Aquaculture Espagne: +31% en 1998.


315.477 tonnes en 1998 contre 239.562 en 1997, l'aquaculture espagnole avance doucement mais sûrement car elle offre de bonnes perspectives de rentabilité, associées à des conditions environnementales propices au développement de la plupart des espèces: 7.800 km² d'espace potentiel disponible, des températures appropriées et des conditions trophiques favorables. La production mytilicole se trouve toujours en tête avec 261.000 tonnes suivi de très loin par les truites et leurs 30.000 tonnes. C'est en valeurs que les autres espèces comme la truite et le turbot rattrapent celle des moules. Les 2000 tonnes de turbots et les 5000 tonnes de dorades ne sont pas à négliger. Le secteur représente 35.000 emplois directs et indirects en comptant les emplois à temps partiel et à plein temps.

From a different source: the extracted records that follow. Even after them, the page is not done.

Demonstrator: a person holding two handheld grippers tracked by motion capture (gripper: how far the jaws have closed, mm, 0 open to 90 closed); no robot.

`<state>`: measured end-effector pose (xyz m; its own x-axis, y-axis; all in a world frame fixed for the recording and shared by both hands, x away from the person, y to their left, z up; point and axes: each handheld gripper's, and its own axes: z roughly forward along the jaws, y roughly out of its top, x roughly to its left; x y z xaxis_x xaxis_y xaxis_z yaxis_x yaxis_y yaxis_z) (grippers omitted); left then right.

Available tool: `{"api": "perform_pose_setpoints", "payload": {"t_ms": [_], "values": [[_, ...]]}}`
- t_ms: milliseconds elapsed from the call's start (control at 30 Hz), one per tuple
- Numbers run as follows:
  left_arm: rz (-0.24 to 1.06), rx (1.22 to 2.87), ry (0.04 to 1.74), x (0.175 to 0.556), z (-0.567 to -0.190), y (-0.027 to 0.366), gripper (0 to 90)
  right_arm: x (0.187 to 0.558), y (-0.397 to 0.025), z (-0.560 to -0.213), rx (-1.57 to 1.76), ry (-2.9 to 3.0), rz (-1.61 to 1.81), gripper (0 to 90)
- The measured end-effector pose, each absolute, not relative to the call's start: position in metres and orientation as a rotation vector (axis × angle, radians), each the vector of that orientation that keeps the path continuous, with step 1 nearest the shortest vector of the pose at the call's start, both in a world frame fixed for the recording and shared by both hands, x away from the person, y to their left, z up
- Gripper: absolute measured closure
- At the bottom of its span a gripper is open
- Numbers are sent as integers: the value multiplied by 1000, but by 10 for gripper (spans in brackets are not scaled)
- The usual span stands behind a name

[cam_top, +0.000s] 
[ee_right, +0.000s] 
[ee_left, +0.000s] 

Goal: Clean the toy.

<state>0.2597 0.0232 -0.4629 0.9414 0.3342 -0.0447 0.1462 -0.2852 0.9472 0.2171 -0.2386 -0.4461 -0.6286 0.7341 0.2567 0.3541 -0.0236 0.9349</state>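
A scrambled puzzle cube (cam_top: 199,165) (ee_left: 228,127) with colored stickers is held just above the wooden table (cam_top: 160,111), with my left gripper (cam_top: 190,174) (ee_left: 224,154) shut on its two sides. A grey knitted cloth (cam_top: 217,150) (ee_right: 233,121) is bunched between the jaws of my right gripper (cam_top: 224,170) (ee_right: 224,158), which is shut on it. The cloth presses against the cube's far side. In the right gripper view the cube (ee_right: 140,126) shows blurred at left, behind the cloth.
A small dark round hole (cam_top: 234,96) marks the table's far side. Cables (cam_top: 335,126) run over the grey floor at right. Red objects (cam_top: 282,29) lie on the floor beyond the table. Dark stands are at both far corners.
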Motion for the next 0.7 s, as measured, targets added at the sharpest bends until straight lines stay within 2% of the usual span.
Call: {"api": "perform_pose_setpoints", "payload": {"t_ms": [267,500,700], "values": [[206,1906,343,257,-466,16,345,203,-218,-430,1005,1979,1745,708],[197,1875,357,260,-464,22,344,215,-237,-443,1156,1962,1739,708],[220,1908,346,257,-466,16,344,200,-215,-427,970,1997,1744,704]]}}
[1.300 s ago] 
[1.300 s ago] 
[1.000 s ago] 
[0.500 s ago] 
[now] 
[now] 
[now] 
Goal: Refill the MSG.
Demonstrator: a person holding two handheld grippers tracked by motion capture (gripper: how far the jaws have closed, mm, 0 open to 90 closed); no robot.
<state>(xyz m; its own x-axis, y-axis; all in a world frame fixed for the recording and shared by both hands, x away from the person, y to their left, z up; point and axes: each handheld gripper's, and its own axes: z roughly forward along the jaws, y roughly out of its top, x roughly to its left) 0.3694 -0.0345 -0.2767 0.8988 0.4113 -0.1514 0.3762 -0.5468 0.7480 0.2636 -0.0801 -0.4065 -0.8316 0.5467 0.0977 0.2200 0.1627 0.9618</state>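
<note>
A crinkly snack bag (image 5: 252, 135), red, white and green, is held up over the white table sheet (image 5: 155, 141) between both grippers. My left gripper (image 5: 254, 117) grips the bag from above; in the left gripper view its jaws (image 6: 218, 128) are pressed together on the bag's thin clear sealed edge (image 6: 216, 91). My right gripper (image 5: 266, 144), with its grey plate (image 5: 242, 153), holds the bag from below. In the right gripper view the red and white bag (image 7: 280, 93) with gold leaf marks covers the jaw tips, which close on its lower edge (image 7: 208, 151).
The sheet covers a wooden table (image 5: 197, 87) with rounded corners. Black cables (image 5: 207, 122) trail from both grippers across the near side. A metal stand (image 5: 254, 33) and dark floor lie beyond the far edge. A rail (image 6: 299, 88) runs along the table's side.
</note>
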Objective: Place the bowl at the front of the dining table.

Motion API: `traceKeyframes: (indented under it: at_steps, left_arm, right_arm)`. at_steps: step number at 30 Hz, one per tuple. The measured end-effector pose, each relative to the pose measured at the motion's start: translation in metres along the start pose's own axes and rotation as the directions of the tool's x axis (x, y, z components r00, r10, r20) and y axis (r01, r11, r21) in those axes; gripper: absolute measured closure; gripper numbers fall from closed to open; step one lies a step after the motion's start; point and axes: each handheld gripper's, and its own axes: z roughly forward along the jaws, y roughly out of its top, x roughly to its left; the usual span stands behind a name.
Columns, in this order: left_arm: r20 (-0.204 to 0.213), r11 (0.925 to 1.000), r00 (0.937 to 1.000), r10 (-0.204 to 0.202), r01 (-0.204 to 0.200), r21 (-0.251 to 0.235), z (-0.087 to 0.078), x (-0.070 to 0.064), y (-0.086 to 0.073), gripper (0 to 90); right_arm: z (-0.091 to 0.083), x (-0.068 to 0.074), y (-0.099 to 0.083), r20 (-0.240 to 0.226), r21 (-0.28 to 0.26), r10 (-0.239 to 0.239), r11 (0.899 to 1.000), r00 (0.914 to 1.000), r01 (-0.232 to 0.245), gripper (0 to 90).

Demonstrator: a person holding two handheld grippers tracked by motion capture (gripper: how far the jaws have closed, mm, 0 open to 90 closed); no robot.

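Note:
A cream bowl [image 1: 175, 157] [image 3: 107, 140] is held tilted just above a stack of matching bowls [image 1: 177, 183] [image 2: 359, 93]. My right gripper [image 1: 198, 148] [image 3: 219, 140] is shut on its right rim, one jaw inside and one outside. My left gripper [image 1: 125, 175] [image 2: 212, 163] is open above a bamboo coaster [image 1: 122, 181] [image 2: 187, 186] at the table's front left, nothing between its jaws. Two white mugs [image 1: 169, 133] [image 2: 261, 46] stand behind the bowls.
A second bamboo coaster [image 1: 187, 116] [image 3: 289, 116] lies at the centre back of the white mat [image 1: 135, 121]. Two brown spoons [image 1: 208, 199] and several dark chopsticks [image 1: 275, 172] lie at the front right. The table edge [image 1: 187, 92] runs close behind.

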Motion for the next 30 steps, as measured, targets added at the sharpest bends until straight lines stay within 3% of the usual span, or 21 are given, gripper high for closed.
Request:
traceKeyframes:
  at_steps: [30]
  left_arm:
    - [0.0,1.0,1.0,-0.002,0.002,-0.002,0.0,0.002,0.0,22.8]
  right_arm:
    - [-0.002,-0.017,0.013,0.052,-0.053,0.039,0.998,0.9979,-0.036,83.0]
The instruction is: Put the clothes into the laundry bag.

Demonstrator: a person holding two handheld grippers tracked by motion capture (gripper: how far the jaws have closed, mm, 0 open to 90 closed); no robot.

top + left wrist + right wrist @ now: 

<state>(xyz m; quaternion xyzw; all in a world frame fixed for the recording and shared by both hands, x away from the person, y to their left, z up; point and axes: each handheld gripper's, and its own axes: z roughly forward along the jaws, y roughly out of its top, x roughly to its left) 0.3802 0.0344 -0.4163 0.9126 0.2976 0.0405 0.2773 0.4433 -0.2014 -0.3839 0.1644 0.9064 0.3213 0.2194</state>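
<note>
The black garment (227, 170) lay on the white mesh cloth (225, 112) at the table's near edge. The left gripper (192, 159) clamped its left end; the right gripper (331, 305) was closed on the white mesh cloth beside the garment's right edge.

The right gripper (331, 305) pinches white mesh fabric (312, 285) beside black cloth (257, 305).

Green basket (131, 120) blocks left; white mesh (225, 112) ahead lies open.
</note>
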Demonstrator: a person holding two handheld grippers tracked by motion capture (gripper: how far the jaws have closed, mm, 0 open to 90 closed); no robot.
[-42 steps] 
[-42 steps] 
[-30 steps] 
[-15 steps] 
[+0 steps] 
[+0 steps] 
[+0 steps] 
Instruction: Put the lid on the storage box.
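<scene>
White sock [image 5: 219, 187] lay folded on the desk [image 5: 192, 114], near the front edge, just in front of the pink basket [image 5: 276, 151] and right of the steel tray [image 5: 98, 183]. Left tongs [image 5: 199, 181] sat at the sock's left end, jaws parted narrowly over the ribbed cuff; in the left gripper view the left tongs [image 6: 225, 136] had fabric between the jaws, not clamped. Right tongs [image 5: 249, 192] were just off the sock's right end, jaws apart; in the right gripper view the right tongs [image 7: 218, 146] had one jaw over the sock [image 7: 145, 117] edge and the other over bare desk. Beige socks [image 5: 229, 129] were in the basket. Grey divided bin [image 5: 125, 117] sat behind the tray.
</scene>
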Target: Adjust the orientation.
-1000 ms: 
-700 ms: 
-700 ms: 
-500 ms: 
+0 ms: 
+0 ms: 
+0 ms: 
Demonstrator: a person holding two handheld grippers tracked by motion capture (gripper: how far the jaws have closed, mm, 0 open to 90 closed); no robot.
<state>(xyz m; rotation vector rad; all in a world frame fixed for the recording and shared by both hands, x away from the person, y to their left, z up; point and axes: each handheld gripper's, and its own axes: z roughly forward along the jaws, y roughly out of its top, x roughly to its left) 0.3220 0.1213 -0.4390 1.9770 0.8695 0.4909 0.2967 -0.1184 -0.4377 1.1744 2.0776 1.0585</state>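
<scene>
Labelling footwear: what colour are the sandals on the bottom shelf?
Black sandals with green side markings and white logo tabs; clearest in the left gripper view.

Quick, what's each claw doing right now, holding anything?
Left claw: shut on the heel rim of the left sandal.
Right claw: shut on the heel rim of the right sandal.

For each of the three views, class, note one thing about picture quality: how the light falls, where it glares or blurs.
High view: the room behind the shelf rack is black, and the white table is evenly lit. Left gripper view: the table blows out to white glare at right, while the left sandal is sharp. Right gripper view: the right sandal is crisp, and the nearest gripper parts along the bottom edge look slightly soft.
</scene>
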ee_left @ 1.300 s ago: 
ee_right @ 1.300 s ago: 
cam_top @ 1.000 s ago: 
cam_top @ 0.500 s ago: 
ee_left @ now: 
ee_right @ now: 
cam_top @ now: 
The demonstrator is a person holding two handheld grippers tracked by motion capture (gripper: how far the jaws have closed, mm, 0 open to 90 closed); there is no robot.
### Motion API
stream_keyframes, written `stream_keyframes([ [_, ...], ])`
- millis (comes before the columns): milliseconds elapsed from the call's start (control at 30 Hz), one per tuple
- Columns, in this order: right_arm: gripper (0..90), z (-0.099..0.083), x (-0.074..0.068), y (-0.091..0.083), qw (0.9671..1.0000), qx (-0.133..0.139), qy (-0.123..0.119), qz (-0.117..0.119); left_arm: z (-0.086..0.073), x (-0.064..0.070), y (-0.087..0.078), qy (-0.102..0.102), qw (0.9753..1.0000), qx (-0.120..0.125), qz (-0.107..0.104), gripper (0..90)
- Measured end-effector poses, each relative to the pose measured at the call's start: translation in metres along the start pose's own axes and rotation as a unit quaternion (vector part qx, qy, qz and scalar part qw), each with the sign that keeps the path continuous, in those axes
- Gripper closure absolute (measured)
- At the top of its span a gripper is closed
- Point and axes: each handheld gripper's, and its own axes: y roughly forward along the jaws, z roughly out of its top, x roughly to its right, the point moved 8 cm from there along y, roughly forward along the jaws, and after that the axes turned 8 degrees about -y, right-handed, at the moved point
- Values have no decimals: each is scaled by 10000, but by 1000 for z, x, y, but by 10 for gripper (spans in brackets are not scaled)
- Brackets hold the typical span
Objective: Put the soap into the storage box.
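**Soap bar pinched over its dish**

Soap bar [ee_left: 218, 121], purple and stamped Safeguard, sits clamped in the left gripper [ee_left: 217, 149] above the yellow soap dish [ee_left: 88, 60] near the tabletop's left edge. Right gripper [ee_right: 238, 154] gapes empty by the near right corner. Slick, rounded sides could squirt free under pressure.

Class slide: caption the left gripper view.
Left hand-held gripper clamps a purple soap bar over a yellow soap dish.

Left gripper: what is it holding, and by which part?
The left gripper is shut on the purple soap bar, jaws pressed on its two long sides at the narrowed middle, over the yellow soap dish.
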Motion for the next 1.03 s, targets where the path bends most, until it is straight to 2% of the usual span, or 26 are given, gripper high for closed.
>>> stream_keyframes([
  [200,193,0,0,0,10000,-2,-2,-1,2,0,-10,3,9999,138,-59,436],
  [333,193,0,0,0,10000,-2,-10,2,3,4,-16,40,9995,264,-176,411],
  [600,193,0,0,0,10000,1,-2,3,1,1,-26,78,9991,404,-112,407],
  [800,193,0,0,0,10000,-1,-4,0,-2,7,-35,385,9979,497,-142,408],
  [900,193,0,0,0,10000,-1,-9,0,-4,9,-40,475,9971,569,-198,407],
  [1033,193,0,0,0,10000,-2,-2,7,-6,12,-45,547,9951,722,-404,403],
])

L'Espagne est un pays de grande tradition dans le domaine de la consommation des produits de la pêche, l'un des pays en tête au niveau mondial. L'offre nationale provenant de la pêche espagnole ne parvient pas a satisfaire la demande, obligeant ces derniers à recourir à des importations de pays tiers. (voir papier sur la pêche) Le pourcentage des produits de la pêche importés par l'Espagne tourne autour des 47% avec plus de 1.000.000 de tonnes (un million) achetées à l'extérieur de ses frontières. Face à cette situation et devant le constat d'une pêche extractive sans perspectives de croissance, l'aquaculture se présente comme la seule solution pour atteindre ou du moins approcher l'auto suffisance alimentaire, dans le domaine des poissons et des crustacés. En 1984 à l'occasion de la conférence mondiale des Nations unies (FAO) sur le développement des pêches, le roi d'Espagne Juan Carlos déclarait déjà, "la nécessité de renforcer le développement de l'aquaculture, tant en mer que sur des eaux continentales" tout en reconnaissant qu'en Espagne "la production nationale est insuffisante pour fournir à la population les protéines animales nécessaires". Si l'on prend en compte que l'Espagne dispose de conditions climatiques et géographiques attrayantes, on comprend l'optimisme des responsables du secteur aquacole ibérique. Reste que les entreprises aquacoles sont souvent de petites unités n'atteignant pas les masses critiques nécessaires à leur stabilité financière ce qui ralentit le développement du secteur. En plus les banques ont tendance à refuser des prêts à l'installation argumentant sur les mauvaises expériences du passé. Comme ces dernières rechignent à considérer les terrains, installations et autres stocks comme garantie pour les prêts, cela ralentit considérablement les possibilités de d'implantation pour les nouveaux venus. Les professionnels réclament toujours que leur activité soit prise en compte par les assurances afin que les poissons vivants soient normalement assurés…

Bond en avant pour les moules.

Durant des années, la barre des 200.000 tonnes semblait être difficilement franchissable. En 1997 on s'y approchait avec 188.000 tonnes. Le dernier exercice en augmentation de 38% a permis de casser la barre aisément avec 261.000 tonnes. Cette augmentation est due à la structure même des Bateas situées en Galice.

Les rias en sont remplies, alignées avec soin, les bateas, viviers flottants émergent à peine à fleur d'eau. Véritable vivier à structure en bois sur flotteurs en acier stratifié, il supporte des cordes suspendues. Les dimensions maximales autorisées sont de 550 m2 hors tout, soit 500 m2 utiles, le vivier est fixé à un mouillage par corps mort. Un maximum de 500 cordes de 12 m de fond par batea. La moyenne de production par unité est 55 Tonnes/an. Les meilleurs emplacements se situent à l'extérieur de la ria, là ou le courant est le plus fort.

C'est en 1946 que les premières constructions sont implantées avec un développement accru durant les années 60. Ces dix dernières années des investissements ont permis de moderniser de forme importante les navires de travail, l'outillage et les bateas qui sont de plus en plus rationnelles. Ces investissements sont intervenus en même temps que se développaient de nouvelles formes de commercialisation.

Les 2000 producteurs galiciens qui sont les premiers producteurs espagnols mais aussi européens sont regroupés autour de 35 associations. Une OP (OPP18) reconnue par l'Union Européenne et un conseil régulateur qui réunit 1303 producteurs pour 2012 bateas et 26 entreprises de commercialisation, soit plus de 70% du poids de la mytiliculture  espagnole.